REDES SOCIAIS REVELAM APENAS O QUE AS PESSOAS SÃO, AINDA QUE DISFARCEM



Todos somos marionetes das redes sociais. Eu falei 'somos', o que me inclui, antes de qualquer interpretação errônea sobre eu querer julgar o comportamento alheio. Hoje praticamente ninguém mais vive sem essas ferramentas que se apresentam com dualidade a nosso dispor. Sem negar sua imensurável contribuição para o avanço da informação, o problema é que as temos usado para despejar–lhes todas as nossas faces ocultas - que agora deixam de sê-lo - para revelar que na verdade seres humanos são muito complicados.

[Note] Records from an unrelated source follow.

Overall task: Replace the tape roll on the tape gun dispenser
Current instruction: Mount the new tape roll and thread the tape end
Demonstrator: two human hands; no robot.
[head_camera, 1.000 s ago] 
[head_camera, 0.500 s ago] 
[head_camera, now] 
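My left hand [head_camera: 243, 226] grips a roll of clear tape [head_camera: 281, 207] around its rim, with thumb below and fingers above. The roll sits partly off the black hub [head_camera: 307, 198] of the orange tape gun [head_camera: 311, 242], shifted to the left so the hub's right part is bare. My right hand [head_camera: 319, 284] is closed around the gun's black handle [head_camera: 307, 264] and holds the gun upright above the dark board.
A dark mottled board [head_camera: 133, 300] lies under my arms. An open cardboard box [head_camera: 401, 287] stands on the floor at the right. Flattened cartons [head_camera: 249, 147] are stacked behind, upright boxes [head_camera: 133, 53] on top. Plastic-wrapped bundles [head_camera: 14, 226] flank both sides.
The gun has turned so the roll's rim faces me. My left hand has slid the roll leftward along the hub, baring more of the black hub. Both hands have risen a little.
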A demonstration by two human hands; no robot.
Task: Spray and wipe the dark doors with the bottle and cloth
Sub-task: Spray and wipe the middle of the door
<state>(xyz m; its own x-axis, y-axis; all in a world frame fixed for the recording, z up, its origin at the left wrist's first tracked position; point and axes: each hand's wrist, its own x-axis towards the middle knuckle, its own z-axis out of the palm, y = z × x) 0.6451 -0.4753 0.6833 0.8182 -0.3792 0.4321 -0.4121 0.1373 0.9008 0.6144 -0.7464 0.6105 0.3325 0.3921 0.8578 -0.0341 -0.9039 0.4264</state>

Propagação do ódio, rancor, ostentação – coisa típica daqueles que querem provar algo às pessoas -, calúnias, mentiras, discussões fúteis e inúteis: uma radiografia do que ocorre cotidianamente por aqui. Vivemos o auge dessas ferramentas, o que já nos leva a não estranhar tanto esses comportamentos. Na fase inicial desses ambientes virtuais, acreditávamos que as pessoas os empregavam para demonstrar algo que de fato não fossem. Hoje, percebemos a rede como um refúgio que abriga todos os desabafos, o lado questionável e obscuro dos humanos, as imbecilidades dos indivíduos. Legitimam personalidades.
O fato de revelar quem as pessoas realmente são não nos tira a possibilidade de notar uma ousadia maior dos usuários quando estão conectados, visto que é teoricamente mais fácil ser “sincero” estando do outro lado, sem o contato cara a cara com seu interlocutor. Desse modo, ainda que as redes não consigam mascarar o que existe em seus participantes, acabam funcionando – também – como um mecanismo encorajador para se publicar as vontades, as antipatias e as calúnias que não seriam veiculadas em caso de contato presencial. Assim, acaba sendo também um ambiente propício para os covardes. Eles estão por toda a parte, principalmente aqui.
O fato é que não podemos – e não devemos, em meu entender – negar as redes sociais ou desejar o seu fim. Seria um retrocesso, visto que a concepção inicial desse tipo de ambiente é o da socialização, da propagação de ideias relevantes, das opiniões livres de censura e de conhecimento também. Não é concebível culpar a internet pelas mazelas que os seres humanos criaram. Em determinado momento é impossível disfarçar o verdadeiro caráter de quem está por trás de um celular, tablet, computador. Queremos otimizar a rede? Então, comecemos por otimizar as pessoas, tarefa quase impossível nas condições atuais.